Dies läßt sich unschwer am derzeitigen Stand der stadtteilkulturellen Projektmittel ablesen. So wenig gab es zuletzt vor zehn Jahren – Preissteigerungen nicht mit eingerechnet. Das hat natürlich gravierende Folgen. Institutionell geförderte Kulturzentren erhalten beispielsweise im Bezirk Altona nur noch 50 Prozent der beantragten Summe. In diesem Jahr kam schon im Frühjahr eine Haushaltssperre zum Tragen, die eine weitere Förderung von Projekten komplett ausschloß. Da Einrichtungen wie Motte, Haus Drei und GWA St. Pauli-Süd schon durch die „impliziten“ Sparaktionen der Kulturbehörde finanziell in die Knie gehen, können tatsächlich nur 50 Prozent der beantragten Veranstaltungen und Projekte durchgeführt werden.
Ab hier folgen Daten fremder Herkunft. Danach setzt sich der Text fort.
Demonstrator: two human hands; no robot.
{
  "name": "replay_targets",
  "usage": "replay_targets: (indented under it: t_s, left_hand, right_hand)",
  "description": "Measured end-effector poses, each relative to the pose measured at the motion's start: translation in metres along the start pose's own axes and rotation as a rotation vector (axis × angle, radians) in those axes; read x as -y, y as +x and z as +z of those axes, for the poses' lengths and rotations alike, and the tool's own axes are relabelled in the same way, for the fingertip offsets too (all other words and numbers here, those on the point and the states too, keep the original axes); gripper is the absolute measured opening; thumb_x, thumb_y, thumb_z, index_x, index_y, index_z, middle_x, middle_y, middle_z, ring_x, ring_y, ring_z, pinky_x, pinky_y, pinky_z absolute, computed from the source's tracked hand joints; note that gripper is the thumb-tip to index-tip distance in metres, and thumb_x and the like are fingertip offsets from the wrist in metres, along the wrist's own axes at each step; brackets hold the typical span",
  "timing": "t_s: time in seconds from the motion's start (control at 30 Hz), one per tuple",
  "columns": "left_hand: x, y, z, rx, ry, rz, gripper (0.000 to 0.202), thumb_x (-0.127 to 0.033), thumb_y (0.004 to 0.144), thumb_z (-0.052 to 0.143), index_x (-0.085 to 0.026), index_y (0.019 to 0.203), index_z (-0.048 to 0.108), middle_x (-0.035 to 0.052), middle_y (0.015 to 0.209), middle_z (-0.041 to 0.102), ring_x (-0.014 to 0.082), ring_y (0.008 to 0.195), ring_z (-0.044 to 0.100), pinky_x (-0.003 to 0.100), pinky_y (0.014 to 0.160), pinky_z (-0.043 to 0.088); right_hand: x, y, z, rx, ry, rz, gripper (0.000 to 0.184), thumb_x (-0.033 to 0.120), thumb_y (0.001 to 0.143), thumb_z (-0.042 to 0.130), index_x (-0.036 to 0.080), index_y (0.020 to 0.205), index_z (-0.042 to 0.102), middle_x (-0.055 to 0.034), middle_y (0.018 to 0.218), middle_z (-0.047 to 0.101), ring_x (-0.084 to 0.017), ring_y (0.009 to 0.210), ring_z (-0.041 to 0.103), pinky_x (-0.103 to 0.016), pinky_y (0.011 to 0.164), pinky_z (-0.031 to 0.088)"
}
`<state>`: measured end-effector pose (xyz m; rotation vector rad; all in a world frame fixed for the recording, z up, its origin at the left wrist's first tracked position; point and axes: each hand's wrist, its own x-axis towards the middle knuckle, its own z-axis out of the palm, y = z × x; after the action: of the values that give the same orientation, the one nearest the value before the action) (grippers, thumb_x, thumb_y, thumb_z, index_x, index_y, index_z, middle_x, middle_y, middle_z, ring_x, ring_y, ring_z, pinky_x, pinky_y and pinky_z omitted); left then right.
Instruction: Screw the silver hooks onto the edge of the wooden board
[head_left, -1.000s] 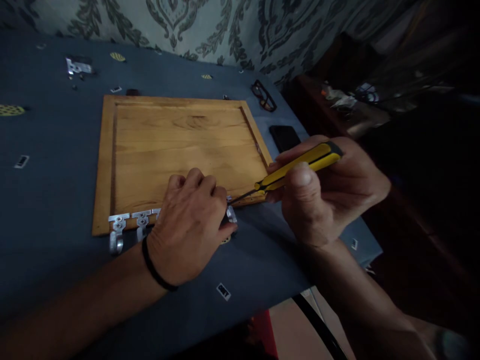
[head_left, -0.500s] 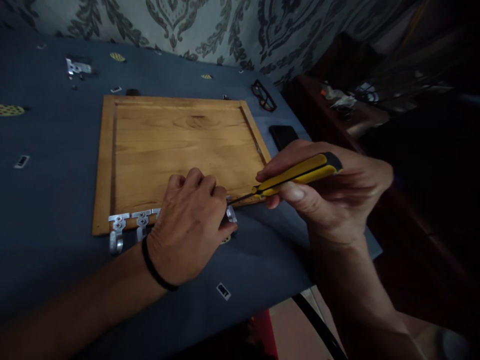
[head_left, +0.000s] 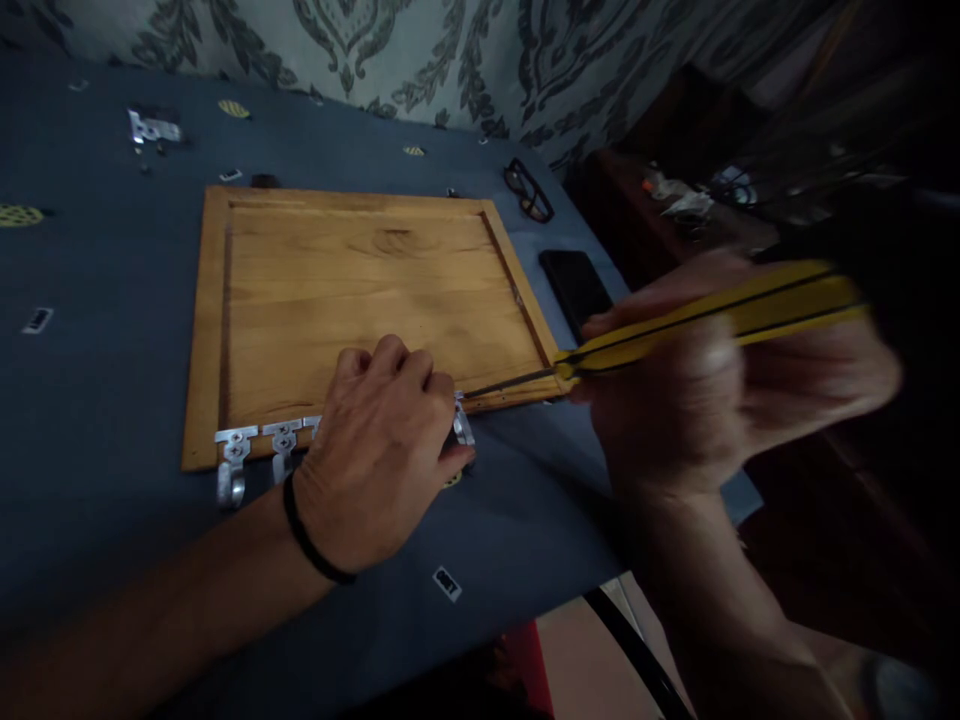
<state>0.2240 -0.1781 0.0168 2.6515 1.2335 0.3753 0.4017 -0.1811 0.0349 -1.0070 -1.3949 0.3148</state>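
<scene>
A wooden framed board lies flat on the cloth-covered table. Metal hooks are fixed along its near edge at the left, with cross-head screws showing. My left hand, a black band at the wrist, curls over that edge. Between its thumb and fingers a further metal hook partly shows; the palm hides the stretch behind it. My right hand, blurred by motion, grips a yellow and black screwdriver. The screwdriver's thin shaft slants down left, its tip by the hook at my left fingers.
Beyond the board's right side lie a black phone and glasses. Loose metal hardware and small bits sit at the far left. Patterned wall covering rises behind. A dark red cabinet holds clutter at the right.
My right hand and the screwdriver's handle have moved right and toward me, baring more of the shaft and the board's near right corner. My left hand stays in place.
</scene>
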Motion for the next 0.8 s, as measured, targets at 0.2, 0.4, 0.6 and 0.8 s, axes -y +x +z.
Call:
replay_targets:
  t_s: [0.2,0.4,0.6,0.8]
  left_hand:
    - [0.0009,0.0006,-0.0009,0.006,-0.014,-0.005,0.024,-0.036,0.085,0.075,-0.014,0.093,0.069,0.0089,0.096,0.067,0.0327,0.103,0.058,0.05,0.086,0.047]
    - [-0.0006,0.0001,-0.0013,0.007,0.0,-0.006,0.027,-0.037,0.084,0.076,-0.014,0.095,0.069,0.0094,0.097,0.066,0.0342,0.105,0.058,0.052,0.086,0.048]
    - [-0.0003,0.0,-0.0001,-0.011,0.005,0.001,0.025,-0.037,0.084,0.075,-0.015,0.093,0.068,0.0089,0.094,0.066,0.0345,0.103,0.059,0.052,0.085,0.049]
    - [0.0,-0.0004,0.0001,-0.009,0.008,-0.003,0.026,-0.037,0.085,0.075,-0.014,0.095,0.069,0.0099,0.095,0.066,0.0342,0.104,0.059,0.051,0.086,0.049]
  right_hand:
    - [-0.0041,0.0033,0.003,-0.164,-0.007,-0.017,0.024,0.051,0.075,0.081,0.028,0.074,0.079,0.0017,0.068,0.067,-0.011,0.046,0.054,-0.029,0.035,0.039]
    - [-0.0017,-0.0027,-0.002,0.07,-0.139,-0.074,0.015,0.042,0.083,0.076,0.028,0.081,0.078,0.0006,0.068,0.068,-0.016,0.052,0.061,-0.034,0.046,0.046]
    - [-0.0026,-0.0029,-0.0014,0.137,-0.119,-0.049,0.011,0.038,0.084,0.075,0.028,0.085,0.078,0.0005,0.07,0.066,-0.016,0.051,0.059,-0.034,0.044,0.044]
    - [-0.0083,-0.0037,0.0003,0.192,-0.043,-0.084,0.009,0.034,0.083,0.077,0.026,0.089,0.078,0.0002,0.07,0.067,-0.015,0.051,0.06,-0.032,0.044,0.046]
Hinzu kommt, daß die bezirklichen Sondermittel jedes Jahr gefährlich gegen Null tendieren. Und da auch im Haushalt der Kulturbehörde keine Gelder mehr für Bauvorhaben oder Ausstattung existieren, müssen die Stadtteilzentren eben sehen, wo sie das Geld für dringend notwendige Reparaturen oder Anschaffungen hernehmen.

Hamburg hat in den folgenden Jahren im Bereich Stadtteilkultur viel zu verlieren. Denn in keiner anderen deutschen Stadt existiert eine derart vielfältige, hoch entwickelte und untereinander vernetzte Stadtteilkulturszene. Doch dieser Schatz braucht Schutzräume, damit gesichert ist, daß sich Menschen weiterhin dafür einsetzen, daß ihr Stadtteil l(i)ebenswerter wird und daß neue (sozio-)kulturelle Ausdrucks- und Vermittlungsformen entwickelt werden.